--- Your instructions ---
The data is to be retyped in full, exactly.

──────── Provided data

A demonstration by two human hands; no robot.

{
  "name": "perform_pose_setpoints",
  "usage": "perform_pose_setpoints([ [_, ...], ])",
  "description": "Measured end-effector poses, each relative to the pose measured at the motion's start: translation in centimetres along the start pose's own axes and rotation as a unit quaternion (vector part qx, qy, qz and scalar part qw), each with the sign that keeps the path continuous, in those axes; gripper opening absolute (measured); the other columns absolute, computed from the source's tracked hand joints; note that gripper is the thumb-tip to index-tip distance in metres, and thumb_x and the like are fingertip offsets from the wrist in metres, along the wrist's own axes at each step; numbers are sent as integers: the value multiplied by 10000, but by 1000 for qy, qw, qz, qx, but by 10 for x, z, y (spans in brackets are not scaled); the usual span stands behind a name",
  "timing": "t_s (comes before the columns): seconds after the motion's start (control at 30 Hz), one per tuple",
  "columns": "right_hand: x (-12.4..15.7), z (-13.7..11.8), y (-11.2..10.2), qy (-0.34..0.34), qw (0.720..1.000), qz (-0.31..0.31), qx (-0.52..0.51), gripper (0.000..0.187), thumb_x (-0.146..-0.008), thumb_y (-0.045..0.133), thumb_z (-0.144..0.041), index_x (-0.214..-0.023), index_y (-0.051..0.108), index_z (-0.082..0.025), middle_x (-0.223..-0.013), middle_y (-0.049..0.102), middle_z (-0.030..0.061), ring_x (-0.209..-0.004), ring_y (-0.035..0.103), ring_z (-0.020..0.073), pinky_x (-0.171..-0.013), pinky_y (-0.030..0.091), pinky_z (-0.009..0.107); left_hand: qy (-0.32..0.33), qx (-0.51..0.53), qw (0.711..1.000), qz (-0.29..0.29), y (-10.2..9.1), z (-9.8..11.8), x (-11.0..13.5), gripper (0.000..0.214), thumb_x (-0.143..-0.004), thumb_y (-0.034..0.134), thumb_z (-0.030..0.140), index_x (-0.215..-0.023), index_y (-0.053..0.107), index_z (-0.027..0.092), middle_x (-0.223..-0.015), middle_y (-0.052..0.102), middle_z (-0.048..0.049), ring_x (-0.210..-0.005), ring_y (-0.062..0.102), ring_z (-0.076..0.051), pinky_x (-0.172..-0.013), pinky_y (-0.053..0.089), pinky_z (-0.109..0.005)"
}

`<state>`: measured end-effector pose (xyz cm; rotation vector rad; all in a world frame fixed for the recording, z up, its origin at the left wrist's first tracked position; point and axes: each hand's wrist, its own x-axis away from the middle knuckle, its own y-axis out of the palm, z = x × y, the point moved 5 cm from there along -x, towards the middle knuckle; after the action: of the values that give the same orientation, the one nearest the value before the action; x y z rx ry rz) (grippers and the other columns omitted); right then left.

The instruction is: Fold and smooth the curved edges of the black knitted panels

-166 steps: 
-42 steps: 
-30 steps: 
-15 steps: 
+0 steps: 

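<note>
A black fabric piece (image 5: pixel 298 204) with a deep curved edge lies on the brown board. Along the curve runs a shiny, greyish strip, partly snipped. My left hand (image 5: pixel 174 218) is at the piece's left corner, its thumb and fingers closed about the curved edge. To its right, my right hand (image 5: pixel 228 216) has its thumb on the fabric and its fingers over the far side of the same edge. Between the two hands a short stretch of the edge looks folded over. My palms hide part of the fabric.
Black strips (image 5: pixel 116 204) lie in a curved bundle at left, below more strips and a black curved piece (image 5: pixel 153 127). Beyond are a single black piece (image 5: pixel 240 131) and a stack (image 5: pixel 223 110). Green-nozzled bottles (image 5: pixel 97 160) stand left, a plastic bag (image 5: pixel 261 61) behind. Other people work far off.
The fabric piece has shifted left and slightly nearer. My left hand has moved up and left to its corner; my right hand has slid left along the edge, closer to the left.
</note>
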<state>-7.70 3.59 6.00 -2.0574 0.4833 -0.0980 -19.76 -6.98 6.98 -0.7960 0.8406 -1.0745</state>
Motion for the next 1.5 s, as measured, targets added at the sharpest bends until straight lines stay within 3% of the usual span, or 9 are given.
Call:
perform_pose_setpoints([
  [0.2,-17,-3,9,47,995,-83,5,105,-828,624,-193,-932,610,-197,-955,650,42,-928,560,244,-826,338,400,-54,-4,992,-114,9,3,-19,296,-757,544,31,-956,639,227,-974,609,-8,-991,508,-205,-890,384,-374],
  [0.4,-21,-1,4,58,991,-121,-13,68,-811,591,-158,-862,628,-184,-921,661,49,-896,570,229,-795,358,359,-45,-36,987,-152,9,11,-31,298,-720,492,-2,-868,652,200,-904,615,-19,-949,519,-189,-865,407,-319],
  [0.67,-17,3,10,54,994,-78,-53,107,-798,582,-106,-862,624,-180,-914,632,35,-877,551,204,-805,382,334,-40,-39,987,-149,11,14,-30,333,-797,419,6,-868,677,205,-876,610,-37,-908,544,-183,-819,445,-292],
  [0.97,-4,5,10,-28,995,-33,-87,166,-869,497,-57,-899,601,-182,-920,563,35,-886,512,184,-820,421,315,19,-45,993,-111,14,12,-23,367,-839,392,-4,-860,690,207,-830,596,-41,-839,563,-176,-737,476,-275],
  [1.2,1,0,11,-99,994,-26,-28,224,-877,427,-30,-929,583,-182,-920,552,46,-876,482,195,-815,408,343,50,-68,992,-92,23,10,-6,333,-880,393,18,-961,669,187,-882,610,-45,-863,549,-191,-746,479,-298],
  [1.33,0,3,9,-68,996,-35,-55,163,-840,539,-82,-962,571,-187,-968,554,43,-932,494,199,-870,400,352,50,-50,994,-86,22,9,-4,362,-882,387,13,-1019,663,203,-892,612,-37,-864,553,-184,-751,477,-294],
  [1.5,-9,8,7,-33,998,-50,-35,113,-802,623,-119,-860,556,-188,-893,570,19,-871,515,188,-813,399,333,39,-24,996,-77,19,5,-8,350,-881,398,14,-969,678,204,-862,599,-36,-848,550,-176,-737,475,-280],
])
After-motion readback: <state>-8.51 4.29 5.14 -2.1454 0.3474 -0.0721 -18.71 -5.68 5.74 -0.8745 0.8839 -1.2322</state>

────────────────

--- Task solution ---
A demonstration by two human hands; no robot.

{
  "name": "perform_pose_setpoints",
  "usage": "perform_pose_setpoints([ [_, ...], ])",
  "description": "Measured end-effector poses, each relative to the pose measured at the motion's start: translation in centimetres along the start pose's own axes and rotation as a unit quaternion (vector part qx, qy, qz and scalar part qw), each with the sign that keeps the path continuous, in those axes; gripper opening absolute (measured); the other columns absolute, computed from the source's tracked hand joints; note that gripper is the thumb-tip to index-tip distance in metres, and thumb_x and the like are fingertip offsets from the wrist in metres, along the wrist's own axes at each step; numbers are sent as integers: the value multiplied by 10000, but by 1000 for qy, qw, qz, qx, but by 10 for x, z, y (spans in brackets are not scaled); the usual span stands behind a name",
  "timing": "t_s (comes before the columns): seconds after the motion's start (control at 30 Hz), one per tuple",
  "columns": "right_hand: x (-12.4..15.7), z (-13.7..11.8), y (-11.2..10.2), qy (-0.34..0.34), qw (0.720..1.000), qz (-0.31..0.31), qx (-0.52..0.51), gripper (0.000..0.187), thumb_x (-0.146..-0.008), thumb_y (-0.045..0.133), thumb_z (-0.144..0.041), index_x (-0.214..-0.023), index_y (-0.051..0.108), index_z (-0.082..0.025), middle_x (-0.223..-0.013), middle_y (-0.049..0.102), middle_z (-0.030..0.061), ring_x (-0.209..-0.004), ring_y (-0.035..0.103), ring_z (-0.020..0.073), pinky_x (-0.171..-0.013), pinky_y (-0.030..0.091), pinky_z (-0.009..0.107); left_hand: qy (-0.32..0.33), qx (-0.51..0.53), qw (0.711..1.000), qz (-0.29..0.29), y (-10.2..9.1), z (-9.8..11.8), x (-11.0..13.5), gripper (0.000..0.214), thumb_x (-0.143..-0.004), thumb_y (-0.034..0.134), thumb_z (-0.030..0.140), index_x (-0.215..-0.023), index_y (-0.053..0.107), index_z (-0.027..0.092), middle_x (-0.223..-0.015), middle_y (-0.052..0.102), middle_z (-0.048..0.049), ring_x (-0.210..-0.005), ring_y (-0.062..0.102), ring_z (-0.076..0.051), pinky_x (-0.172..-0.013), pinky_y (-0.053..0.089), pinky_z (-0.109..0.005)"
}

`<state>`: measured end-effector pose (xyz cm; rotation vector rad; all in a world frame fixed for the recording, z up, its origin at the left wrist's first tracked position; point and axes: each hand's wrist, its own x-axis away from the middle knuckle, its own y-axis out of the palm, z = x × y, the point moved 5 cm from there along -x, towards the middle knuckle; after the action: of the values that give the same orientation, the one nearest the value before the action; x y z rx ry rz) (grippers and the other columns omitted); right then left.

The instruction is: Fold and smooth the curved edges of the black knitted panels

-166 steps: 
-42 steps: 
-30 steps: 
-15 steps: 
+0 steps: 

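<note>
A black fabric piece (image 5: pixel 298 204) with a deep curved edge lies on the brown board. Along the curve runs a shiny, greyish strip, partly snipped. My left hand (image 5: pixel 174 218) is at the piece's left corner, its thumb and fingers closed about the curved edge. To its right, my right hand (image 5: pixel 228 216) has its thumb on the fabric and its fingers over the far side of the same edge. Between the two hands a short stretch of the edge looks folded over. My palms hide part of the fabric.
Black strips (image 5: pixel 116 204) lie in a curved bundle at left, below more strips and a black curved piece (image 5: pixel 153 127). Beyond are a single black piece (image 5: pixel 240 131) and a stack (image 5: pixel 223 110). Green-nozzled bottles (image 5: pixel 97 160) stand left, a plastic bag (image 5: pixel 261 61) behind. Other people work far off.
The fabric piece has shifted left and slightly nearer. My left hand has moved up and left to its corner; my right hand has slid left along the edge, closer to the left.
</note>
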<state>-7.70 3.59 6.00 -2.0574 0.4833 -0.0980 -19.76 -6.98 6.98 -0.7960 0.8406 -1.0745</state>
Motion for the next 1.5 s, as measured, targets added at the sharpest bends until straight lines stay within 3% of the usual span, or 9 are given.
Call:
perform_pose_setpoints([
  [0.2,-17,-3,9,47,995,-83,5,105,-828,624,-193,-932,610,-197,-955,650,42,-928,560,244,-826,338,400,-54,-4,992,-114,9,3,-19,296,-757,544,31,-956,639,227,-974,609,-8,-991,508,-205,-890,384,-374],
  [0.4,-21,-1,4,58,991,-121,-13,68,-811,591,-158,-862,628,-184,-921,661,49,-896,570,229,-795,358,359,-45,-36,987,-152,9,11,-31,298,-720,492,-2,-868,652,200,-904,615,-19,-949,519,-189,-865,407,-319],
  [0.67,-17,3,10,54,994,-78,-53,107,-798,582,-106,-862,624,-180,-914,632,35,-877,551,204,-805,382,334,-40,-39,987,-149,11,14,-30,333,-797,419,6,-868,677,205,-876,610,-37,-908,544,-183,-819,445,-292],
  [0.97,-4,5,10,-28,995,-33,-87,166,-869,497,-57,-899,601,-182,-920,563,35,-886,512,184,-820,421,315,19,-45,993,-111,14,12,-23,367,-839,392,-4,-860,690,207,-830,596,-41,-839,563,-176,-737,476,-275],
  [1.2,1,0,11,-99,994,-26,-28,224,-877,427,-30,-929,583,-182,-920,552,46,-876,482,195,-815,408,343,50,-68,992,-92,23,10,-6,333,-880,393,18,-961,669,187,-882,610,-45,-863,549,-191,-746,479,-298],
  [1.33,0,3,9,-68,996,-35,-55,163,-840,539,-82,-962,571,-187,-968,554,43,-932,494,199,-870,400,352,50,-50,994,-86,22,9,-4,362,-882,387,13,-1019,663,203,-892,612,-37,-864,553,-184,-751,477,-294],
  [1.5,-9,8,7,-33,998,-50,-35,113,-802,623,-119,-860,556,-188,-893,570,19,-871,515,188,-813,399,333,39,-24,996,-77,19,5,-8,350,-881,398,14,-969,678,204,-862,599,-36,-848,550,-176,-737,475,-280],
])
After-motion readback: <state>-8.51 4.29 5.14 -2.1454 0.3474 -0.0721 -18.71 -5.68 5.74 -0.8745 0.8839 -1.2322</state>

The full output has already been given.